So I have looked at several ladder example problems, (the most basic for statics), but was given a problem by my professor that has me a little stumped. This is day 2 of learning for me and I am caught up, heres the problem:
A 30.8 kg beam is attached to a wall with a hinge and its far end is supported by a cable. The angle between the beam and the cable is 90o. If the beam is inclined at an angle of = 10.4o with respect to horizontal, what is the horizontal component of the force exerted by the hinge on the beam? (Use the `to the right' as + for the horizontal direction.)
I uploaded a pic so everyone can see the situation.
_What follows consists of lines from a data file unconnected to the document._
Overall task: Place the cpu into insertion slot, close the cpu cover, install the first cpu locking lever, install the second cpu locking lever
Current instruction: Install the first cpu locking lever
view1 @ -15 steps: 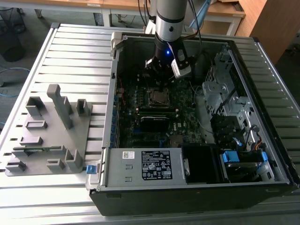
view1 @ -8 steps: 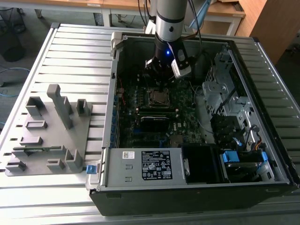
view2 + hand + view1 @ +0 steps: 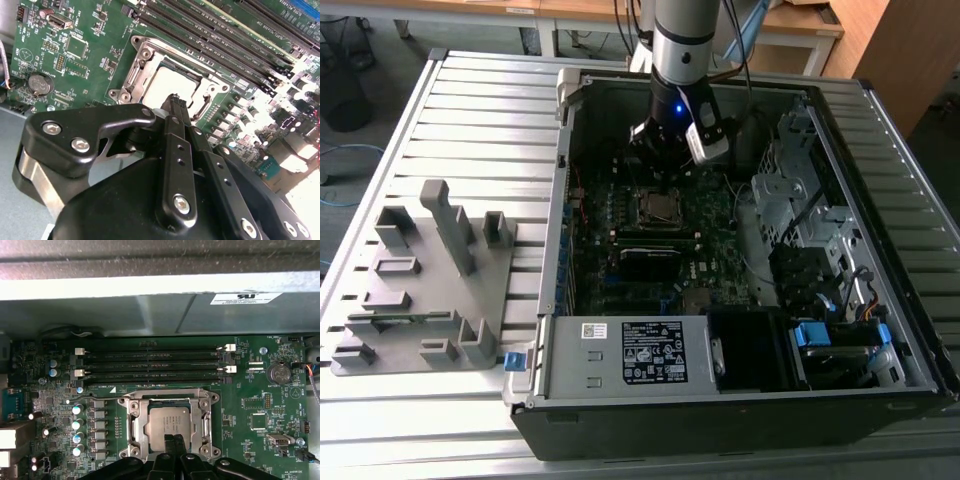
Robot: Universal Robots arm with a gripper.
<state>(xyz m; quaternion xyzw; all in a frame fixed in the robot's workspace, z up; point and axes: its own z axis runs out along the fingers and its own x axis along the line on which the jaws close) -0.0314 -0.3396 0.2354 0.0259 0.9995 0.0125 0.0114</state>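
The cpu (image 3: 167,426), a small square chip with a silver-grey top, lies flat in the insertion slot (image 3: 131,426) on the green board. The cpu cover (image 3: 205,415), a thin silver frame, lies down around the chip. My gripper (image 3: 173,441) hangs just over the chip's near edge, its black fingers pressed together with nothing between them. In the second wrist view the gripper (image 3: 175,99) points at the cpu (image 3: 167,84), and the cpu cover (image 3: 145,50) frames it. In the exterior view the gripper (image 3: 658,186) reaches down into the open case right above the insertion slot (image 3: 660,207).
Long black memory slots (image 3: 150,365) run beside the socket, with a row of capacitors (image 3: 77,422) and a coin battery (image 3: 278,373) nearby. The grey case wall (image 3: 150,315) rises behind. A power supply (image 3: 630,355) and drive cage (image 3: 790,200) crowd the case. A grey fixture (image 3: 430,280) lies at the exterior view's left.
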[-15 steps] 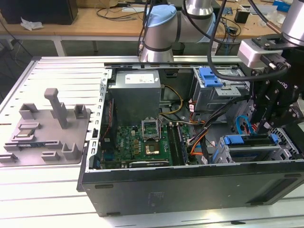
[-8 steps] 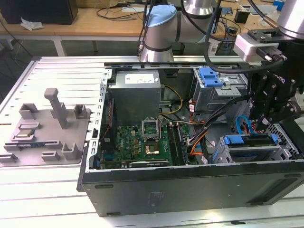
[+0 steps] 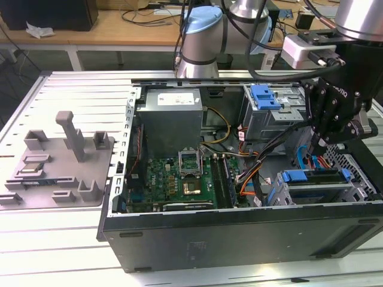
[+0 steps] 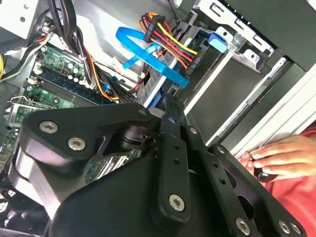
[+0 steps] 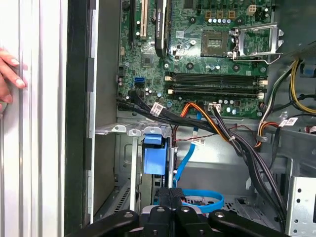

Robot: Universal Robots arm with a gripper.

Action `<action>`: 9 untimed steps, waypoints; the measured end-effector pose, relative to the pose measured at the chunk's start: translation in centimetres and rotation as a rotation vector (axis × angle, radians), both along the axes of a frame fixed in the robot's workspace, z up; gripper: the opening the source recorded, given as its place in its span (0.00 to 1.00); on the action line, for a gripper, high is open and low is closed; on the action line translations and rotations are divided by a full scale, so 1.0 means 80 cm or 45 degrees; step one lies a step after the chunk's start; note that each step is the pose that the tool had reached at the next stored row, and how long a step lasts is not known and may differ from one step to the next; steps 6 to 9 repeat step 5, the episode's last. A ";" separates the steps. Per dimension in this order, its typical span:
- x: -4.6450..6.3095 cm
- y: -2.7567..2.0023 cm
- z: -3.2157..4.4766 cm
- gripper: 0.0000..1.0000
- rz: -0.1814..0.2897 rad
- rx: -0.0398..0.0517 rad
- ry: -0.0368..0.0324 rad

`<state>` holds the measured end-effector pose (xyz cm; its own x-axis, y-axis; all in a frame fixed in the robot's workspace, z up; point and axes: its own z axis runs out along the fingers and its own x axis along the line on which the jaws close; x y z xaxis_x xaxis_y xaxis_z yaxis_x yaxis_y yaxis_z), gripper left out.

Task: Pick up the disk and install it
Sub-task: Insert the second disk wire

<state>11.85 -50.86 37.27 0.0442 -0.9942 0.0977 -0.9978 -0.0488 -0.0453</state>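
- Gripper (image 3: 321,142) hovers over the drive-bay end of the open PC case (image 3: 239,239), at the exterior view's right.
- Fingers (image 5: 170,195) pressed together, nothing between them.
- Disk (image 3: 317,190) sits in the lower bay on its blue rails, just below the gripper, cables close by.
- A hand (image 4: 281,158) rests on the desk beside the case.
- Judgement: seating step, late stage; next move needs a straight push clear of cables.

The open black metal computer case (image 3: 239,239) is lying on the slatted white metal table (image 3: 60,239), the grey plastic fixture tray (image 3: 54,173) sitting on the exterior view's left
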 end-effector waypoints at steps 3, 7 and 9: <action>0.000 0.0000 0.0001 0.11 0.000 0.000 0.0000; 0.000 0.0000 0.0000 0.11 0.000 0.000 0.0000; 0.000 0.0000 0.0000 0.11 0.000 0.000 0.0000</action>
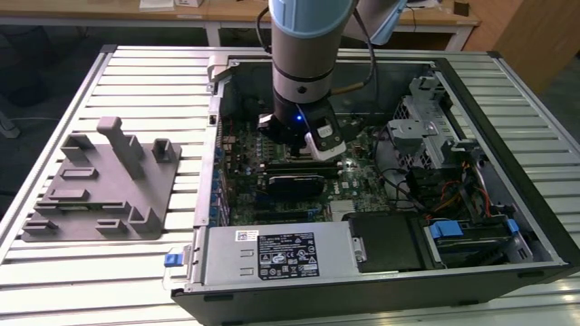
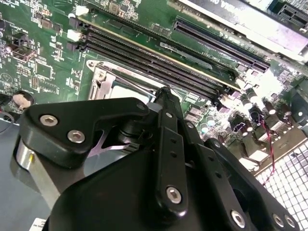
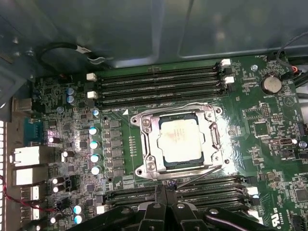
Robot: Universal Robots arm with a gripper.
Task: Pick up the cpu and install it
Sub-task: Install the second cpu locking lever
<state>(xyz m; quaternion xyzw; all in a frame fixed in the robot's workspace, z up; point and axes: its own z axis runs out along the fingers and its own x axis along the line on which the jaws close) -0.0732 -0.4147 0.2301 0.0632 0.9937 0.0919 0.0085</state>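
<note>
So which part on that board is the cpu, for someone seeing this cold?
Start at the open computer case, then its green motherboard. Between the two banks of long black memory slots sits a metal socket frame; the cpu is the flat silvery square inside it.

A slatted metal table (image 1: 136, 75) carries a grey fixture tray (image 1: 100, 190) and an open computer case (image 1: 507, 170).
</note>
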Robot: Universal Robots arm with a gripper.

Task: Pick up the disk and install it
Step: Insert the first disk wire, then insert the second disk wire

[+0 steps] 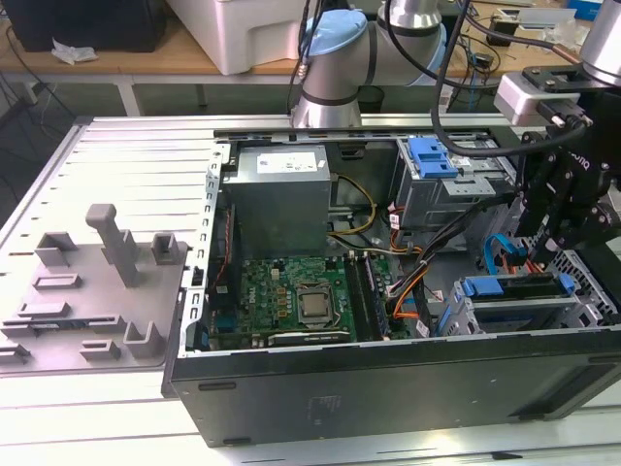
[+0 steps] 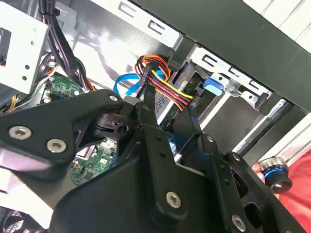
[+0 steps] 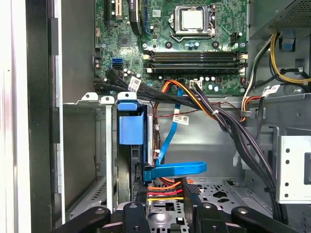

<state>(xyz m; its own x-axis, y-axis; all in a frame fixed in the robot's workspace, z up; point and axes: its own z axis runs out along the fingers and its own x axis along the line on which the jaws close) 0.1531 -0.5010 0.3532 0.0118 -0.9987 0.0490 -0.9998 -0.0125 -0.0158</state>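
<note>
Your end effector (image 1: 543,254) hangs inside the open computer case (image 1: 388,388), at its corner on the exterior view's right, just above the drive cage (image 1: 514,316). The disk (image 1: 514,287) sits in that cage, blue carrier edge up, beside the motherboard (image 1: 291,301). Fingers (image 2: 148,104) reach toward the orange, red and yellow cables (image 3: 165,191); you can't tell if they're clenched or released.
</note>
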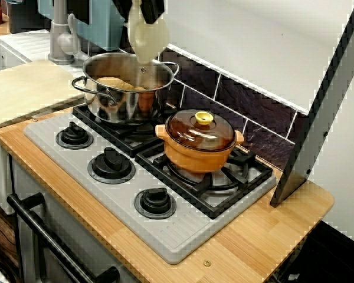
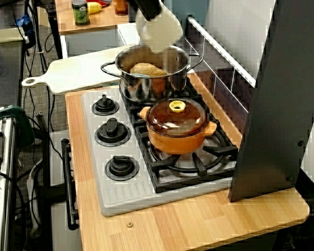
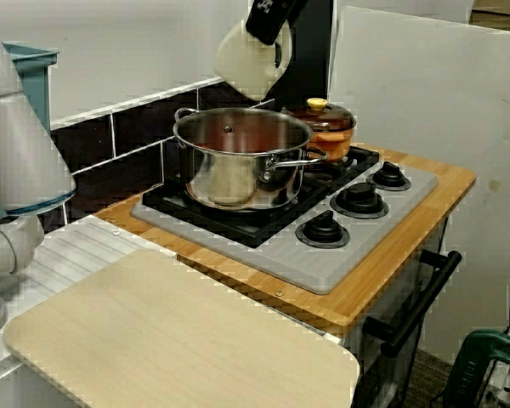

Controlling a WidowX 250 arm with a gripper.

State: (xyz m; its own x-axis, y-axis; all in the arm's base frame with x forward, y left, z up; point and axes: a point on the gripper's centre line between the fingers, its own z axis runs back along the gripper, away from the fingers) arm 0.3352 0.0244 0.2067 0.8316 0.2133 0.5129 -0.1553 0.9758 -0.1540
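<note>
My gripper (image 1: 146, 10) hangs over the far side of a steel pot (image 1: 124, 103) on the back left burner and is shut on a cream cup (image 1: 147, 36). The cup (image 3: 251, 61) is held a little above the rim, tilted, as the view from the cutting board side shows. In the view from the stove's end the cup (image 2: 158, 29) sits under the gripper (image 2: 149, 9), over the pot (image 2: 146, 88). Tan bread-like pieces (image 2: 146, 69) lie inside the pot. Beside it stands an orange pot (image 1: 197, 156) with a brown glass lid and yellow knob.
Three black knobs (image 1: 111, 164) line the grey stove front. A pale cutting board (image 3: 178, 340) lies left of the stove beside a sink and faucet (image 1: 59, 35). A grey slanted panel (image 1: 324, 106) leans at the right end. An oven handle (image 1: 47, 236) runs below.
</note>
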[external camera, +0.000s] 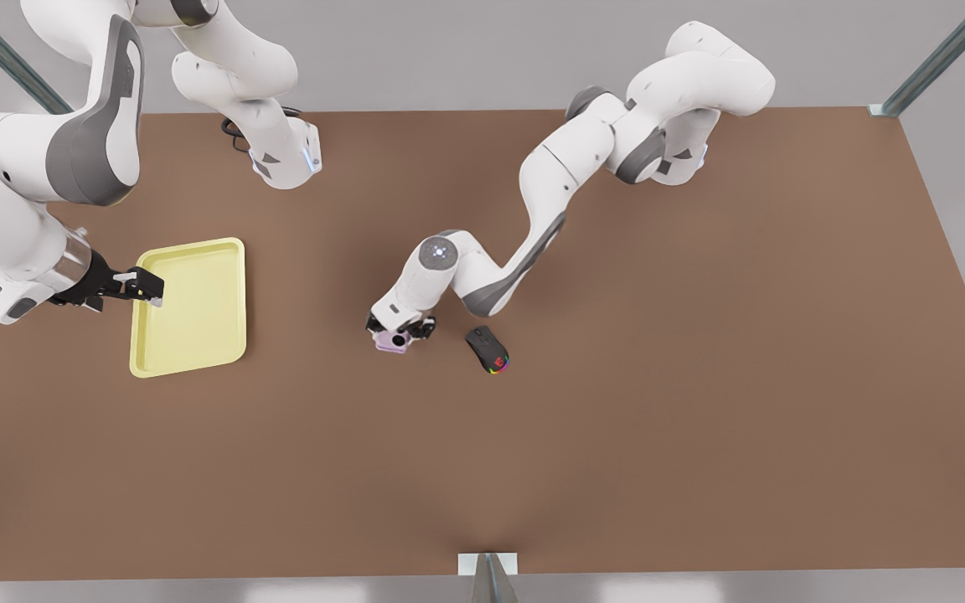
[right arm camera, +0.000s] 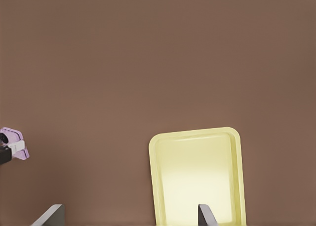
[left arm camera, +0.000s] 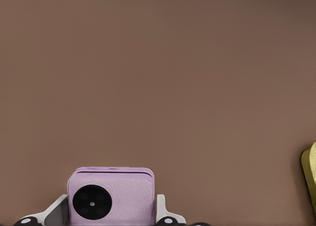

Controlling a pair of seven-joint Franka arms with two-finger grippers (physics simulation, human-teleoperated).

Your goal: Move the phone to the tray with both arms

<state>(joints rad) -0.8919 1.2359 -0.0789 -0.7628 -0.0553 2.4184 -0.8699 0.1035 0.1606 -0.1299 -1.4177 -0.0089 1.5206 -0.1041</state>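
Observation:
The pale pink phone (external camera: 390, 340) lies at the table's middle, one black round lens facing up. My left gripper (external camera: 403, 328) is down on it; in the left wrist view its fingers (left arm camera: 58, 210) press both sides of the phone (left arm camera: 118, 196), shut on it. The pale yellow tray (external camera: 198, 318) sits towards the front view's left. My right gripper (external camera: 144, 286) hovers over the tray's outer rim, open and holding nothing. In the right wrist view its fingertips (right arm camera: 51, 216) stand wide apart above the tray (right arm camera: 197, 171), with the phone (right arm camera: 11, 137) far off.
A black computer mouse (external camera: 487, 349) with rainbow lights lies just to the front view's right of the phone. Bare brown table (external camera: 616, 435) stretches between phone and tray and over the whole right side. The tray's corner (left arm camera: 310, 171) appears in the left wrist view.

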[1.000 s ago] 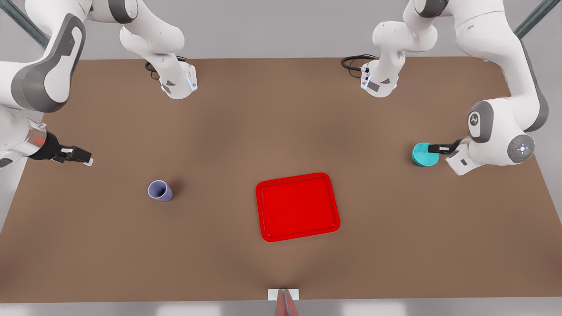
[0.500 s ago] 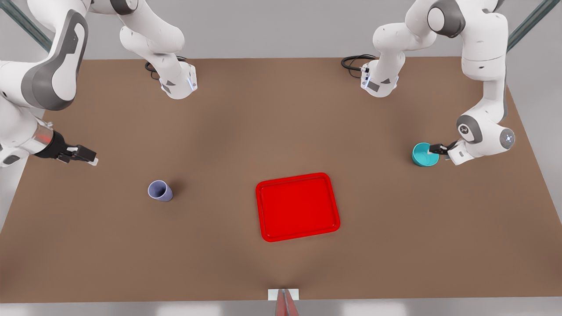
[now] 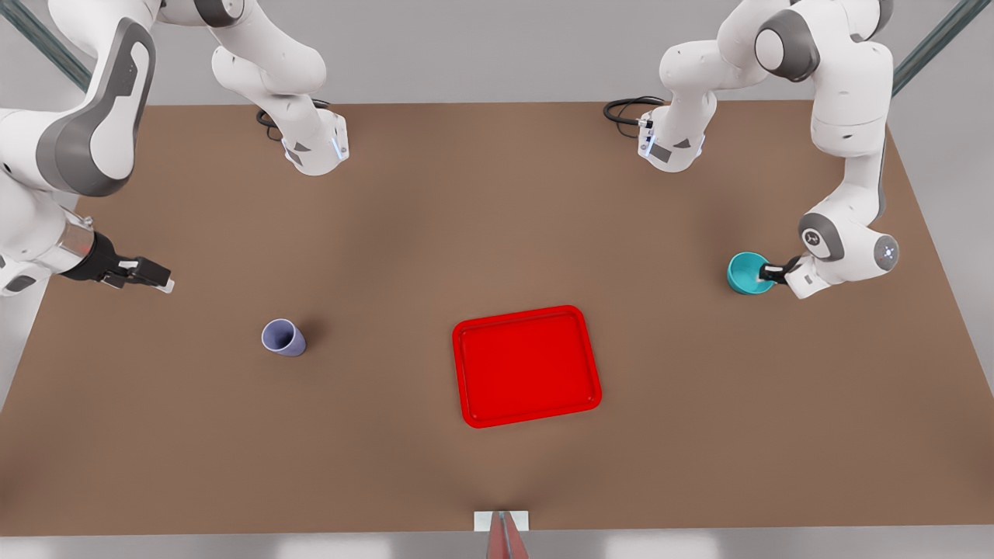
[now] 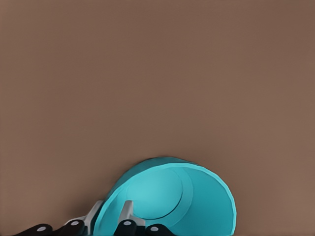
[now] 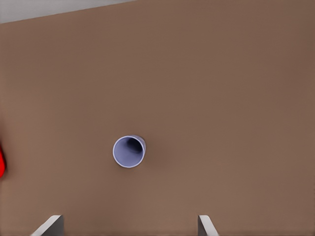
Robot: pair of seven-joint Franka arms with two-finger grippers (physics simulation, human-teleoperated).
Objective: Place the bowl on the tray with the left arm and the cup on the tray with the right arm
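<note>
The left end effector (image 3: pixel 770 272) sits at the bowl (image 3: pixel 748 273) on the front view's right side of the desk (image 3: pixel 497 233), fingers astride the rim. The right end effector (image 3: pixel 146 273) hangs over the far left of the desk, well apart from the upright cup (image 3: pixel 283 338), mouth up. The red tray (image 3: pixel 526 366) lies flat near the middle, long side running left to right. In the left wrist view, the fingers (image 4: pixel 126 212) pinch the bowl (image 4: pixel 167 196) wall, one inside and one outside. In the right wrist view, the fingertips (image 5: pixel 49 224) stand spread, the cup (image 5: pixel 129 151) seen down its vertical axis.
</note>
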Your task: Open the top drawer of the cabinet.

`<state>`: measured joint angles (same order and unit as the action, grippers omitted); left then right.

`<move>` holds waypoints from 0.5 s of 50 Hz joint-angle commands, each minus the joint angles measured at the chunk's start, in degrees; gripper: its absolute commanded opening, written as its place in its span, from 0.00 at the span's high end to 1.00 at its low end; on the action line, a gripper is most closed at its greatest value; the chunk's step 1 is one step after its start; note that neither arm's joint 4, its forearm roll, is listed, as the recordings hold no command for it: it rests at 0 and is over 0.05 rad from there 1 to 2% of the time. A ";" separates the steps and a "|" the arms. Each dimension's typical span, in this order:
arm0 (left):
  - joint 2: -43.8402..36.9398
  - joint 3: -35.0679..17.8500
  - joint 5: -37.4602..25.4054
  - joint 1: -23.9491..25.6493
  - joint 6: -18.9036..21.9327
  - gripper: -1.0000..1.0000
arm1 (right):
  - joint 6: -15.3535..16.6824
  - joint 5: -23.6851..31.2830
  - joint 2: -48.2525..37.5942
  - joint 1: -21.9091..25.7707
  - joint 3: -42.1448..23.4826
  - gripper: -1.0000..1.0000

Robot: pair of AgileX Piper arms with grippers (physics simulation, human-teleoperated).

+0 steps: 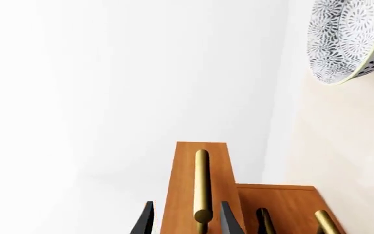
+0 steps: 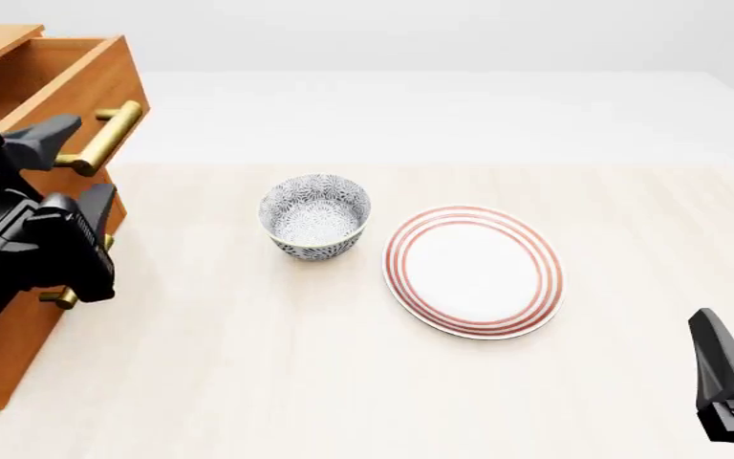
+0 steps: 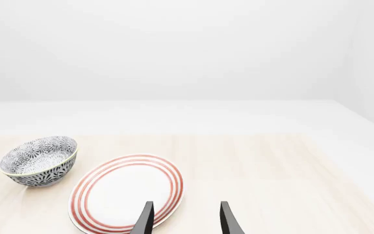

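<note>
The orange-brown cabinet [image 2: 10, 359] stands at the table's left edge. Its top drawer [image 2: 80, 81] stands pulled out past the two drawers below, with its brass bar handle [image 2: 106, 134] on the front. My left gripper [image 2: 68, 134] is at that handle. In the left wrist view the top drawer [image 1: 180, 185] juts forward. The left gripper [image 1: 185, 204] is open, one finger on each side of the handle [image 1: 202, 185] with gaps showing. My right gripper [image 2: 724, 373] is open and empty at the front right, far from the cabinet; it also shows in the right wrist view [image 3: 185, 209].
A patterned black-and-white bowl [image 2: 316, 215] sits in the middle of the table, and a white plate with red rings [image 2: 473, 271] lies just right of it. The lower drawers [image 1: 284, 204] stay shut. The bowl [image 3: 39, 161] and plate [image 3: 125, 195] lie ahead of the right gripper.
</note>
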<state>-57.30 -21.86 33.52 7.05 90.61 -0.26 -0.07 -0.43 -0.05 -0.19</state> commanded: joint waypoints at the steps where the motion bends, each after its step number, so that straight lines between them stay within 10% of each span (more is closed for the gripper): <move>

Well any basic trig knowledge, cos, sin, and tan.
The Attempt at a Solution
Nc= normal force by the cable
mg= mass times gravity
Fby-forcy by beam in y
Fbx= force by beam in x
I tried breaking it into letter variables first and solving that way instead of plugging in numbers the whole time.
I know I should set my Net force in all directions to zero.
I Set the force by the cable on the wall equal to the force of the beam in the x direction.
Then for the y direction the force of the beam (Fby)= mg
Then for torque I did T=-1/2Lcostheta(mg)+NcLsintheta
But I am really confused on how to set all of this up. Please help? I resulted with Nc=m/2*cottheta
But The number I entered gave me a wrong answer for the computer. What am I doing wrong?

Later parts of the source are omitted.